▸ TASK REQUIREMENTS: Look at each line of the records and count those with "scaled" in them. Please answer with the count alone.

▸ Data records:
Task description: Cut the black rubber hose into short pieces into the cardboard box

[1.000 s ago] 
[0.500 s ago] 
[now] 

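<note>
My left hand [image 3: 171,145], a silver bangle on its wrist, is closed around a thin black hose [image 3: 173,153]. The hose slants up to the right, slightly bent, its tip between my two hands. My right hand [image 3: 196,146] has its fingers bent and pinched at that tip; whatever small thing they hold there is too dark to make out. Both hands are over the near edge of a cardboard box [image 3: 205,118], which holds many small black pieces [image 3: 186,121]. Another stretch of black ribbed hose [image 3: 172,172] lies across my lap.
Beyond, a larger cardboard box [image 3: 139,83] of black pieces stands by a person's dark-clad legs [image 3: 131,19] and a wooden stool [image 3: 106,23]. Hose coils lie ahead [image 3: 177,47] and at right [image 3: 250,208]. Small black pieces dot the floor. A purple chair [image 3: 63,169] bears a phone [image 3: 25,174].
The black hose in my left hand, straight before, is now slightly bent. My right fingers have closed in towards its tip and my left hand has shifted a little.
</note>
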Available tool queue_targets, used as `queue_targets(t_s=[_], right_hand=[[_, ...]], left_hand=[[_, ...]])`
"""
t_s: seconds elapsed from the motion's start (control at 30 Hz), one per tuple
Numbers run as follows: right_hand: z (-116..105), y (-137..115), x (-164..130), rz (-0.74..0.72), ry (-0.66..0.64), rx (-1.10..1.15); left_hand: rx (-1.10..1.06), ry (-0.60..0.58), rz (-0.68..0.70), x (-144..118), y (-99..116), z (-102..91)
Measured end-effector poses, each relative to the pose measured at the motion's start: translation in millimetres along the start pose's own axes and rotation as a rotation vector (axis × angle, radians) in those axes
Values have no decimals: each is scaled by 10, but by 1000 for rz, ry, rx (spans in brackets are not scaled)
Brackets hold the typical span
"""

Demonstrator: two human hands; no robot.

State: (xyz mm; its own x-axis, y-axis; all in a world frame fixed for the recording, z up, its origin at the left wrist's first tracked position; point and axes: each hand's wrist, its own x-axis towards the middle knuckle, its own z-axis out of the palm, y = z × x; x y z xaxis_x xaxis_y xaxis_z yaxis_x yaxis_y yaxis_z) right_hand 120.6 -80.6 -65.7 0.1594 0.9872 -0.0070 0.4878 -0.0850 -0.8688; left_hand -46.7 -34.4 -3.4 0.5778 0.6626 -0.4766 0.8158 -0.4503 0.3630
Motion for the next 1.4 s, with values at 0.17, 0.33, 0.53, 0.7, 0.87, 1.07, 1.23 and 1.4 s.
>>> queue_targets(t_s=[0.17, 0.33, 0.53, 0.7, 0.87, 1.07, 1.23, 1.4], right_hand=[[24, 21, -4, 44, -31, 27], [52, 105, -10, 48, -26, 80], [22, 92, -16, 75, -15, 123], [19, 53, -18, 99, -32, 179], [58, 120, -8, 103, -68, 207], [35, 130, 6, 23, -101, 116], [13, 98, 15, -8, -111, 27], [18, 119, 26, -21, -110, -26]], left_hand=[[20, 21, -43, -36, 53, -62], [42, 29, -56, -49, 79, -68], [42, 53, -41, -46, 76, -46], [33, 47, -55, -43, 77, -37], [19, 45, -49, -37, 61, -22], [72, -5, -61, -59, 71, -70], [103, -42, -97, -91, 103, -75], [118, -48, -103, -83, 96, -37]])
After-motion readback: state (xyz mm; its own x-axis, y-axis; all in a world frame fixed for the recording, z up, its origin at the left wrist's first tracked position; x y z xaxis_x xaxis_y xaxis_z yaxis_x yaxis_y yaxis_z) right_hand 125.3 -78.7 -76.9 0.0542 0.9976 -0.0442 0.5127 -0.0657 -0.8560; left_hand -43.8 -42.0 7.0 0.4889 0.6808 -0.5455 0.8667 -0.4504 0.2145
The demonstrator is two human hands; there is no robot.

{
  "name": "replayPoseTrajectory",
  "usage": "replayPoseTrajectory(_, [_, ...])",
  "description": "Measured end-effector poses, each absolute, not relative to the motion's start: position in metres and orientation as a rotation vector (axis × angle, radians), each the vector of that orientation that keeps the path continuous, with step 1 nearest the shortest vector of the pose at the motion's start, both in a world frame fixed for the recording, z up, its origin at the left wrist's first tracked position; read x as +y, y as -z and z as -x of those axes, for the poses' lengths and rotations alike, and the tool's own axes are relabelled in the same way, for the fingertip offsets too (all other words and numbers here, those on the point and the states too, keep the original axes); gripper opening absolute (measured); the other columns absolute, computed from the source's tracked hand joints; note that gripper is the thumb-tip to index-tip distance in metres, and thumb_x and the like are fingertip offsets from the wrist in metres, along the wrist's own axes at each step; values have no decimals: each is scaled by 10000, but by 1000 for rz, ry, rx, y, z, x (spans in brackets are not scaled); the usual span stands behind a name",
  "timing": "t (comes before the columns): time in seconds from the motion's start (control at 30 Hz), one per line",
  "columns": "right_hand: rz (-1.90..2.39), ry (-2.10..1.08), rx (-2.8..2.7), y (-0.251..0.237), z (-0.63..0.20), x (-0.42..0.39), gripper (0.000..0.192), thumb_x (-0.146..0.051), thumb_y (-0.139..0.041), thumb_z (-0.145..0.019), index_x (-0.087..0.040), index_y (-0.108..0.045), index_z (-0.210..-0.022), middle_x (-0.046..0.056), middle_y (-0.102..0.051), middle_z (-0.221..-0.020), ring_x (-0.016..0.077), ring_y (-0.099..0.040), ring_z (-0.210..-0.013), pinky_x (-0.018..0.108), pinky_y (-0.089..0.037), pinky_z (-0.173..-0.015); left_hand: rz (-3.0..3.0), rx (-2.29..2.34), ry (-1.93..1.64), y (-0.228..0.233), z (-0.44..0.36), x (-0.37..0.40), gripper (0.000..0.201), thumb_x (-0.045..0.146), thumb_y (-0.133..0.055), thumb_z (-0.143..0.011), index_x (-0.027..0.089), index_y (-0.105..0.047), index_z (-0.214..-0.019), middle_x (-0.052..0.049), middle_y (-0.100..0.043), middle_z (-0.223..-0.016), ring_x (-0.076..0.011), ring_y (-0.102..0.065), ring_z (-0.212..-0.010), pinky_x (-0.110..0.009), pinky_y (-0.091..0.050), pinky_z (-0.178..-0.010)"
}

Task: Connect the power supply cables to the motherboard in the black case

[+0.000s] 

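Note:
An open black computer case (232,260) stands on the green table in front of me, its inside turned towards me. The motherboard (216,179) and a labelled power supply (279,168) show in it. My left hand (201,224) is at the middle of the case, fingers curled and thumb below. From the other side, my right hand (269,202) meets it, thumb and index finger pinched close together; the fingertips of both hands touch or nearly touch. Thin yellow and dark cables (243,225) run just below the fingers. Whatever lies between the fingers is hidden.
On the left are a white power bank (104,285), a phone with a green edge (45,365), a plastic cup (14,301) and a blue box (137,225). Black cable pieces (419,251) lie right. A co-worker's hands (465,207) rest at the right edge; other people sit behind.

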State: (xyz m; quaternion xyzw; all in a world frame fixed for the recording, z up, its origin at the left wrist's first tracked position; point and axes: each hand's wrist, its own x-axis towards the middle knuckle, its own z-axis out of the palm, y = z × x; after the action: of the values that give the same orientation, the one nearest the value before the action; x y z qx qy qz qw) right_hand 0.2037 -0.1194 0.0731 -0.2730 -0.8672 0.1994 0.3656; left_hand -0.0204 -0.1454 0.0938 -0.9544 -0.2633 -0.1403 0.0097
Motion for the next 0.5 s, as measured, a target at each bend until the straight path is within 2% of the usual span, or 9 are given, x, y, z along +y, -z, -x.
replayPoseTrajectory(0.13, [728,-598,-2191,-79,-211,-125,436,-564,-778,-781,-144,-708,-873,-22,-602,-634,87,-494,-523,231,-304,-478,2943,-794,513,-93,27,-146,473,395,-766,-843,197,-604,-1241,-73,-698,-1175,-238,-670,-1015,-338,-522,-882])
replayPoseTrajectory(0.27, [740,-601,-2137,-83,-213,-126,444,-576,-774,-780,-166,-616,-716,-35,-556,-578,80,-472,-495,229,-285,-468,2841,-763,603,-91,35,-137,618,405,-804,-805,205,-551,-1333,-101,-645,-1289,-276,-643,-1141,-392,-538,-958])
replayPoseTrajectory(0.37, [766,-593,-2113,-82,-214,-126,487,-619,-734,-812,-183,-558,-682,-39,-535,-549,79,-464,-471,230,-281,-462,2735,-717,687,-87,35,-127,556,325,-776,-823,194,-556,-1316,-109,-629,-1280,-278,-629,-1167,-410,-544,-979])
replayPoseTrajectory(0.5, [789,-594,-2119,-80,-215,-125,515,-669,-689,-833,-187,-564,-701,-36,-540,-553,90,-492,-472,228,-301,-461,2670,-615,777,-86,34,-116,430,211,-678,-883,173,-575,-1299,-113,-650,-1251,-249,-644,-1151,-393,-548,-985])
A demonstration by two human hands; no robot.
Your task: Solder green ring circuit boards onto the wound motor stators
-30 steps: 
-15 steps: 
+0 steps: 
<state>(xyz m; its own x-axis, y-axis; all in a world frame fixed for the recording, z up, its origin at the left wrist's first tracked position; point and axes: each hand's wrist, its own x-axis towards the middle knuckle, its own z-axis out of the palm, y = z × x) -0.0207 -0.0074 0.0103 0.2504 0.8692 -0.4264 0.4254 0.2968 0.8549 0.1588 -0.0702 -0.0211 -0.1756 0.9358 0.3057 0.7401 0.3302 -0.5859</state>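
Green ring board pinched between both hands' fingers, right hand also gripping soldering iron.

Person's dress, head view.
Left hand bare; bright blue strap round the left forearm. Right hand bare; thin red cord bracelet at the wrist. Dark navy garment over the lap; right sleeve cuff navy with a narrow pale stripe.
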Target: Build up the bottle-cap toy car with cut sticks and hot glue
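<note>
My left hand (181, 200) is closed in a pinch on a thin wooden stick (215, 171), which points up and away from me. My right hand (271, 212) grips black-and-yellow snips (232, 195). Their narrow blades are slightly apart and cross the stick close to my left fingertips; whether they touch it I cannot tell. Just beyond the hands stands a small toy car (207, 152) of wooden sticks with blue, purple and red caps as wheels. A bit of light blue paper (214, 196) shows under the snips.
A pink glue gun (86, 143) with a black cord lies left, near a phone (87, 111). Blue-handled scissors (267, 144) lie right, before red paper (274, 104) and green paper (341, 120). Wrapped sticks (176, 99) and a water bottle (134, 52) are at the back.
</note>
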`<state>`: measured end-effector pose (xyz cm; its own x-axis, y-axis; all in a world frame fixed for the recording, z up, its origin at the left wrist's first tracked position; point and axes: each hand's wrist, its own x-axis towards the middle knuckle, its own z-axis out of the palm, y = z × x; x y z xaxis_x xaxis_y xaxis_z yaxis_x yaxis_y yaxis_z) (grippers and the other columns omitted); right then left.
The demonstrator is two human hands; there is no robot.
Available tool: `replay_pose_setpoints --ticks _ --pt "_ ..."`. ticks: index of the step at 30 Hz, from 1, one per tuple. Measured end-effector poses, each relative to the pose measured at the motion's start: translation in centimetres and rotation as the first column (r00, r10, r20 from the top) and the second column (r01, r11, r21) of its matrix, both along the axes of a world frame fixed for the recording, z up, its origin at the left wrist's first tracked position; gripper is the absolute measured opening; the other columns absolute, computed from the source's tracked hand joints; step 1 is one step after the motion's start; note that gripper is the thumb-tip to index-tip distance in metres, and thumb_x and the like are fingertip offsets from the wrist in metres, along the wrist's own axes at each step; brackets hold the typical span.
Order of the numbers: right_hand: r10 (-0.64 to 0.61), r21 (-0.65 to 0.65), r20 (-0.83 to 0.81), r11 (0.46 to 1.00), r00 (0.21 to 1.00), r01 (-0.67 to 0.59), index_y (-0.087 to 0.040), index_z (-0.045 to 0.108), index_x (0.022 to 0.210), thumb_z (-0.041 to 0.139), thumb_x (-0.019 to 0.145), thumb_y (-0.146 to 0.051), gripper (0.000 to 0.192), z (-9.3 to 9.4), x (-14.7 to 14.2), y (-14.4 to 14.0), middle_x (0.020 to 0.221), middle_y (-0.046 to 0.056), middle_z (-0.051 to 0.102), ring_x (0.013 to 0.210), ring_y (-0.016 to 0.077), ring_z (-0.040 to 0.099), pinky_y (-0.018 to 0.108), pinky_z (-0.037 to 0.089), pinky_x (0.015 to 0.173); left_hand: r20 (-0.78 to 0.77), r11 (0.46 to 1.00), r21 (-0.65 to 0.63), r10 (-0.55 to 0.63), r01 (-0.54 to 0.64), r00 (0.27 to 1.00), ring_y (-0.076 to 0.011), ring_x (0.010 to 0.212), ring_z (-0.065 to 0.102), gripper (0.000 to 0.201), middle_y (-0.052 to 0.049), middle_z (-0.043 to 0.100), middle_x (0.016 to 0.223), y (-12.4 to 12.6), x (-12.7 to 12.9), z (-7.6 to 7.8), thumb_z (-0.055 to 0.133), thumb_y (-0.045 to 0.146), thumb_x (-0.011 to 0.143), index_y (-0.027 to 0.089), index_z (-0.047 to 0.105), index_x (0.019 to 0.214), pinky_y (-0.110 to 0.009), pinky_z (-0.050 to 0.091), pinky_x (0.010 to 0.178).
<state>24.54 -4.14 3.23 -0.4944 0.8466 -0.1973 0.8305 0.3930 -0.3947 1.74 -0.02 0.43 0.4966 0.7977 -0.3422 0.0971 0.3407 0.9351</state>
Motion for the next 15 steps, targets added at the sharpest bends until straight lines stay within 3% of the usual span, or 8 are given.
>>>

▸ ANSWER SECTION: 2